Interaction Between 2 Genetic Mutations can Lessen Risk of Heart Attack
Researchers have identified that two mutations on a single gene can interact in such a way that it reduces the risk of heart attack.
The variants are found in a gene called DBH, which regulates an enzyme involved in the conversion of dopamine to norepinephrine - both of which are important chemical messengers and hormones.
The scientists compared the genetic variants causing reduction in gene expression to data from the clinical records of three groups of patients. In all groups, patients with the two variants had a two- to five-fold lower risk of having a heart attack. About 20 percent of the population carries both variants.
Senior author of the study, Wolfgang Sadee, at The Ohio State University said that their goal was to find genetic variants in key genes that were important medically and important for designing more efficient drug therapies. The aim was to predict whether there was an increased risk for disease because a class of drugs was less likely to work under conditions that were genetically determined.
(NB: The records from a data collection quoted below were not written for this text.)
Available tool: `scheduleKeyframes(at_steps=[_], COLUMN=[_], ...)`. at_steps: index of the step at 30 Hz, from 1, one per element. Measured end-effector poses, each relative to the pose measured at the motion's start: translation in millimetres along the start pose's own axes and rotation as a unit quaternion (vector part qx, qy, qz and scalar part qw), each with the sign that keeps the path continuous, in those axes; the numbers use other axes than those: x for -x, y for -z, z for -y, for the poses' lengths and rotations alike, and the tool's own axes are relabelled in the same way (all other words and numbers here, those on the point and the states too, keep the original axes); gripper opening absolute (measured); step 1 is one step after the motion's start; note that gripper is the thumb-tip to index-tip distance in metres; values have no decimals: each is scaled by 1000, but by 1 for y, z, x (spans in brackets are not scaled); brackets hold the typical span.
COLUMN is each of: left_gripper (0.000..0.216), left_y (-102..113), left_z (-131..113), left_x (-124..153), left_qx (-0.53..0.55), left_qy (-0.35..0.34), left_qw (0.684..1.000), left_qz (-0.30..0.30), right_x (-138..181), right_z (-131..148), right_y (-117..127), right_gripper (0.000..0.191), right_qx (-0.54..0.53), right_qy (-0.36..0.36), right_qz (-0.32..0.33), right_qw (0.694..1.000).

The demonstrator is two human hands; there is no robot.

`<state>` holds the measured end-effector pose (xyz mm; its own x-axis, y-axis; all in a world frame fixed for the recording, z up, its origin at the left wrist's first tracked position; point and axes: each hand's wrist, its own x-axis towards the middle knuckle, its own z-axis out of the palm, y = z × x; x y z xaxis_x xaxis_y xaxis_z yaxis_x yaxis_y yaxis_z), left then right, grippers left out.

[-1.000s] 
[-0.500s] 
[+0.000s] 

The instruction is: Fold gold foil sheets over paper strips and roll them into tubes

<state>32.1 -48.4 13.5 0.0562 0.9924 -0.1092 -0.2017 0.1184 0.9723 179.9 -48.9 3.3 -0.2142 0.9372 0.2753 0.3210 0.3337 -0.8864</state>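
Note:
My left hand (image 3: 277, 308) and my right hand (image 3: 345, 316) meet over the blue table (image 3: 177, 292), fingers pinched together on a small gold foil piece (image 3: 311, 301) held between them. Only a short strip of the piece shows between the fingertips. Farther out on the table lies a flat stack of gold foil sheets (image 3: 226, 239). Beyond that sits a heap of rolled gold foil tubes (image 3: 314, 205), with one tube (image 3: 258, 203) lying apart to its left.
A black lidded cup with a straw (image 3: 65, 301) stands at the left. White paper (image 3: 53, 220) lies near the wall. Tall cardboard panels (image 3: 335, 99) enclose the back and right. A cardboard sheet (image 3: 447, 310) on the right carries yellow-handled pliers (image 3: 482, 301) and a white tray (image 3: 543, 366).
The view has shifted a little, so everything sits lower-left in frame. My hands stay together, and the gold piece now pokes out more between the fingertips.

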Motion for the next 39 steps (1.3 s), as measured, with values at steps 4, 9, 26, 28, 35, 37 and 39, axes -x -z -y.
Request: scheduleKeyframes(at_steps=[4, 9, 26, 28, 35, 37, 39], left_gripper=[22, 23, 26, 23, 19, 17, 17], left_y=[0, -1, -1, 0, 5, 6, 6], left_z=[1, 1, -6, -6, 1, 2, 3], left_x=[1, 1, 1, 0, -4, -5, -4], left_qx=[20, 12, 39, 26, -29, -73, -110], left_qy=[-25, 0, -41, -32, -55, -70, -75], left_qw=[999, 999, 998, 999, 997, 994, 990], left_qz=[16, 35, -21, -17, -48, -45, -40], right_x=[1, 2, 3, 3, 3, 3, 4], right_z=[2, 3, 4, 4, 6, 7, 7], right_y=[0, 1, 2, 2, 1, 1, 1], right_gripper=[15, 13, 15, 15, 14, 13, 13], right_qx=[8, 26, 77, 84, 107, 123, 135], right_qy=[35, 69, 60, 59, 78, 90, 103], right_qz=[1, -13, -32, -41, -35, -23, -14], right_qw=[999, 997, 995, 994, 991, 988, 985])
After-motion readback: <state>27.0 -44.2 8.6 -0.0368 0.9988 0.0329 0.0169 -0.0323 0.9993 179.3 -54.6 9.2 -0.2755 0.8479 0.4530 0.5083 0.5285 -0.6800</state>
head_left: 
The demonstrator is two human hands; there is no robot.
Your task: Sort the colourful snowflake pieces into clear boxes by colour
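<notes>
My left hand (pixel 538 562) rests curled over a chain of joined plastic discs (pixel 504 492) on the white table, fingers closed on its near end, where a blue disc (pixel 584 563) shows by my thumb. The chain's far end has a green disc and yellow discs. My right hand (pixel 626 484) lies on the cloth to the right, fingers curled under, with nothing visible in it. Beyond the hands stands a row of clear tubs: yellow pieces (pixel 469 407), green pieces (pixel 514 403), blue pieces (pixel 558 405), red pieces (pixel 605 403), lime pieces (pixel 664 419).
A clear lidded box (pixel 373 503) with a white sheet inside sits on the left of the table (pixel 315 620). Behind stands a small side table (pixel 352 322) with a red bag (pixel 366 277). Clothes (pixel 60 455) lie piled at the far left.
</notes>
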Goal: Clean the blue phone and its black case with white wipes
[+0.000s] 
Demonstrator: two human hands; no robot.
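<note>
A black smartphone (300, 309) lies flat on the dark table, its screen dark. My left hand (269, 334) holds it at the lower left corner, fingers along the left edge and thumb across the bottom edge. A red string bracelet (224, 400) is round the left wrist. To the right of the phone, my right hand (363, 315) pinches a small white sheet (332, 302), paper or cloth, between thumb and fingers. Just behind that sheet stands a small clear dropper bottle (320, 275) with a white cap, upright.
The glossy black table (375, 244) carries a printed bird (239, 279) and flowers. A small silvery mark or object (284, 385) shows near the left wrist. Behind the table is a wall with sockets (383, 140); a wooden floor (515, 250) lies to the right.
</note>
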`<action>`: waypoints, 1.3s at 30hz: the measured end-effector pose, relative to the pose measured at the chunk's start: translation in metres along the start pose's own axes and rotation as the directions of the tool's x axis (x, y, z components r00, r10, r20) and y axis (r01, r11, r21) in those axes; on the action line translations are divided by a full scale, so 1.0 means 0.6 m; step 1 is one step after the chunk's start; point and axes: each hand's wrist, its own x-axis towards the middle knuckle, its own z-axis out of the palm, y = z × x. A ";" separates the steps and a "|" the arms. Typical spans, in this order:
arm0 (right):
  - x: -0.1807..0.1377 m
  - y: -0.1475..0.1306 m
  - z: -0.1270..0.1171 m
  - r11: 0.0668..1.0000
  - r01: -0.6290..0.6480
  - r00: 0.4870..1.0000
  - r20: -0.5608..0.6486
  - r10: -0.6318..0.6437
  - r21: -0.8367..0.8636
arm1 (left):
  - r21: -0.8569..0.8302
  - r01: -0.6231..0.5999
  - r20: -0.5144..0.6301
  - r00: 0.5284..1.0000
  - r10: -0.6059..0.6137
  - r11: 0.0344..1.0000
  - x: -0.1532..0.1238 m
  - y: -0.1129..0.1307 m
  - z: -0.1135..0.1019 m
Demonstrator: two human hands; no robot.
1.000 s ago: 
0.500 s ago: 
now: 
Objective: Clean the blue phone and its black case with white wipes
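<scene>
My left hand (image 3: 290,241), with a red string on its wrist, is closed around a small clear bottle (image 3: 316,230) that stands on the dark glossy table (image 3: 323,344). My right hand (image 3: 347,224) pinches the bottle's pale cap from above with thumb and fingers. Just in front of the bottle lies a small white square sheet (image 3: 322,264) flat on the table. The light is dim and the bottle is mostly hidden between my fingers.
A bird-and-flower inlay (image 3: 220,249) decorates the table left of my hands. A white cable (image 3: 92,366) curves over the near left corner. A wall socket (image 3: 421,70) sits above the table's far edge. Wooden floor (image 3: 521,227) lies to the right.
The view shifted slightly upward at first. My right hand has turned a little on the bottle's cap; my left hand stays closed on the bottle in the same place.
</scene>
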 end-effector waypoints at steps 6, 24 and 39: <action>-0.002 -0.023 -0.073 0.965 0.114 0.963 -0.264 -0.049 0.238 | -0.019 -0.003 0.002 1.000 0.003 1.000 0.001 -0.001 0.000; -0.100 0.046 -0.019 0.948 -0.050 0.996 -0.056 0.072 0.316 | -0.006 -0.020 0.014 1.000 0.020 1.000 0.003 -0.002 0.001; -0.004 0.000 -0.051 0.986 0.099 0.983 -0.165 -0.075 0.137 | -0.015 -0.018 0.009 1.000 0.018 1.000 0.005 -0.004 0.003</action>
Dopamine and norepinephrine are neurotransmitters vital to the regular function of the central nervous system, and dopamine's influence in the brain is well understood. In this case, however, the strong effects of the genetic mutations were seen in liver and lung tissue - and not in the brain.
Lead author Elizabeth Barrie, a pharmacology postdoctoral researcher at Ohio State who completed this work as a graduate student, began her investigation of the DBH gene in the brain. Effects on gene expression associated with the variants were too small to have robust clinical significance.
Until now, DBH-related production of norepinephrine was linked to 3 areas of the body: the brain, the adrenal glands and at nerve terminals in the sympathetic nervous system, which controls the body's "fight or flight" response. The presence of DBH and norepinephrine in the bloodstream has always been thought to represent a hormone-like response coming from the adrenal glands, Sadee said.
"It turned out that the message for making DBH protein - the mRNA - is transported in sympathetic neurons to target organs and expressed there at nerve terminals where norepinephrine is needed. Therefore, we can expect a large effect of the genetic DBH variants on these local events."
The research is published in a recent issue of the journal Circulation Research.